Regresso da pescaria no Salto de Urubupungá, próximo da confluência entre os rios Tietê e Paraná. Hoje submerso, o Salto dá nome ao Complexo formado pelas Usinas Hidrelétricas de Jupiá, Ilha Solteira e Três Irmãos. Foto: Acervo FES

 

Mapeando o território paulista: Comissão Geográfica e Geológica de São Paulo (CGG)

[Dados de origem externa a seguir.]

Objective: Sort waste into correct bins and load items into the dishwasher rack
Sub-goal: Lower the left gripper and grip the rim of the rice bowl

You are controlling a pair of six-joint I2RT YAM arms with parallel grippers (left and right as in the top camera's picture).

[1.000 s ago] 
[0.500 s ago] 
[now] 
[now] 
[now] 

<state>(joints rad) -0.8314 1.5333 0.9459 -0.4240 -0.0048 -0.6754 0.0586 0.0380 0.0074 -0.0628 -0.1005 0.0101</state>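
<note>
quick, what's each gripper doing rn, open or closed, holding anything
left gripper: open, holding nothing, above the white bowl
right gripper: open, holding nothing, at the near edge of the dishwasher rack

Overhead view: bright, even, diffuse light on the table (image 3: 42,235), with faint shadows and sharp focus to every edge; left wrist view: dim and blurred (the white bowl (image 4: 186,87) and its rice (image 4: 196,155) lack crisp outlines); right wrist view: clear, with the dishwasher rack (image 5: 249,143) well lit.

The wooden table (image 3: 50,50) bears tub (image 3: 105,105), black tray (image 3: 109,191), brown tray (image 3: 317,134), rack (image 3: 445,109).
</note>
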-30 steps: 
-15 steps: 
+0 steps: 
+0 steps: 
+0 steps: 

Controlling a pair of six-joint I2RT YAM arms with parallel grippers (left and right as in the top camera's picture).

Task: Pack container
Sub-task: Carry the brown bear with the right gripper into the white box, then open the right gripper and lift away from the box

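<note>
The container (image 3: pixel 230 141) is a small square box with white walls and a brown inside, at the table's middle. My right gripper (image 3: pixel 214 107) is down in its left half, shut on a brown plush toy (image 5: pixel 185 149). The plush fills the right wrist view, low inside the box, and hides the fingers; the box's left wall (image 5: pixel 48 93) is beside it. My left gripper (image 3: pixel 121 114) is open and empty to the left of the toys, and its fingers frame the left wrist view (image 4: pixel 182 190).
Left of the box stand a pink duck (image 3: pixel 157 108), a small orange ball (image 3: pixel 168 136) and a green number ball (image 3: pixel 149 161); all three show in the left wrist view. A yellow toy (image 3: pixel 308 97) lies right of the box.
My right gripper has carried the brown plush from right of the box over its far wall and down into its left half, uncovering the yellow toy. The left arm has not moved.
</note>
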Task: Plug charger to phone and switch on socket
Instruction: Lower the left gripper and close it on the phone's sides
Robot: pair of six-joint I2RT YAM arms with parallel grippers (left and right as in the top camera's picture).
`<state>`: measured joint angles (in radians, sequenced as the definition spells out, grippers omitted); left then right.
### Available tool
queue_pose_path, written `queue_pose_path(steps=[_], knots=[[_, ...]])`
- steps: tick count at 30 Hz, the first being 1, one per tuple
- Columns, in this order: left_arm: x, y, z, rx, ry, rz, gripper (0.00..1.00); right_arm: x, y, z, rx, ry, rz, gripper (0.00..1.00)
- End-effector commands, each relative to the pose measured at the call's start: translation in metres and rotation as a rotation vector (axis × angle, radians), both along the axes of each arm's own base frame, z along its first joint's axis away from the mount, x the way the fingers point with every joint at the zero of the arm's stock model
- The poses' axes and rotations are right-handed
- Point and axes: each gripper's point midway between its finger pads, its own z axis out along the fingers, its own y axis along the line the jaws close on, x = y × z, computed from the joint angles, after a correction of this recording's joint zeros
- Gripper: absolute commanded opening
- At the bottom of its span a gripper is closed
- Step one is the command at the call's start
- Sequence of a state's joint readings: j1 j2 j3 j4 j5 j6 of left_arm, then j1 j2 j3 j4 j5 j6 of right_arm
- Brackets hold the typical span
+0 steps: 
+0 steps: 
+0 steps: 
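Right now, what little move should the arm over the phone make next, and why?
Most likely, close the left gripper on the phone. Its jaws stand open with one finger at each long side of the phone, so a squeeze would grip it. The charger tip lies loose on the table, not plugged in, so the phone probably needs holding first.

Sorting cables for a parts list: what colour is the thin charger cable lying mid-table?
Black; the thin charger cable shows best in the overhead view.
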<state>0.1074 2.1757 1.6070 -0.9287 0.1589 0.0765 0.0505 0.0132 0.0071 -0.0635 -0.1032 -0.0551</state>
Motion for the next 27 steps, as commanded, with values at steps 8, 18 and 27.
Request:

Fundação Energia e Saneamento


 

Parada na Ilha do Saráu, no Rio Paraná, próximo da foz do Tietê. Foto: acervo Fundação Energia e Saneamento

 

Com mais de 40 milhões de habitantes e 645 cidades, o Estado de São Paulo, hoje o mais populoso do Brasil, era um território em boa parte inexplorado até o início do século 20. Para se ter uma ideia, há exatos 110 anos* era publicado, pela primeira vez, o relatório “Exploração do Rio Tietê”, estudo financiado pelo governo da época com a finalidade de mapear a região desconhecida do extremo oeste paulista. Realizado pela extinta Comissão Geográfica e Geológica (CGG), “Exploração do Rio Tietê” apresenta, além de belas fotografias do rio, dados relativos à sua extensão, correnteza, navegabilidade, ilhas, afluentes, cachoeiras e até mesmo a existência de povoados e aldeias indígenas hostis na região.

 

Parada na Ilha do Saráu, no Rio Paraná, próximo da foz do Tietê. Foto: acervo Fundação Energia e Saneamento

 

O estudo, que integra o acervo da Fundação Energia e Saneamento e encontra-se disponível para consulta no Núcleo de Documentação e Pesquisa, também sinalizava o potencial hídrico do chamado Baixo-Tietê para a produção de energia elétrica, como o Salto de Avanhandava, que receberia, mais tarde, na década de 1980, uma das maiores usinas instaladas no rio.

A CGG

Um dos primeiros departamentos de caráter científico no meio público paulista, a Comissão Geográfica e Geológica de São Paulo foi criada em 1886, em meio ao declínio da economia cafeeira no Vale do Paraíba e à necessidade de expansão da lavoura para as terras férteis do oeste paulista.

 

João Pedro Cardoso, chefe da CGG, registrou que o Salto do Avanhandava seria “uma das maiores riquezas naturais que possui o Estado de São Paulo e que aguarda futuro não muito remoto para vir contribuir para a grandeza e prosperidade da indústria entre nós”

 

“As águas do vale do Tietê já prestam uma valiosa contribuição para o desenvolvimento de nossas indústrias. Basta notar que na Capital e em muitas cidades do interior vemos instalações elétricas de força e luz, fábricas diversas, etc., que utilizam-se deste grande agente com que a natureza foi prodigiosa para conosco, em sua distribuição.” João Pedro Cardoso, chefe da CGG, Relatório “Exploração do Rio Tietê”, 1905

Nesse contexto, as pesquisas da CGG, que serviam para subsidiar a ocupação dos novos territórios, também mapeariam os possíveis caminhos para as zonas de exploração agrícola e para a construção de um sistema viário que permitisse o escoamento do café, integrando as ferrovias à navegação fluvial.

 

Subida pela Cachoeira das Cruzes. Foto: acervo Fundação Energia e Saneamento

 

Ao longo de seus 45 anos de existência, a CGG reuniu uma equipe interdisciplinar que trabalhou no levantamento das cartas geográfica, geológica e topográfica do Estado, bem como na demarcação das fronteiras com Minas Gerais, Rio de Janeiro e Paraná. A Comissão recebeu a colaboração de pesquisadores de prestígio como o engenheiro Theodoro Sampaio, o geólogo norte-americano Orville Adelbert Derby e o naturalista sueco Albert Löfgren. Extinta em 1931, a CGG deu origem a importantes instituições de pesquisa do Estado como o Instituto Florestal e o Museu Paulista.


*Matéria divulgada em fevereiro de 2015.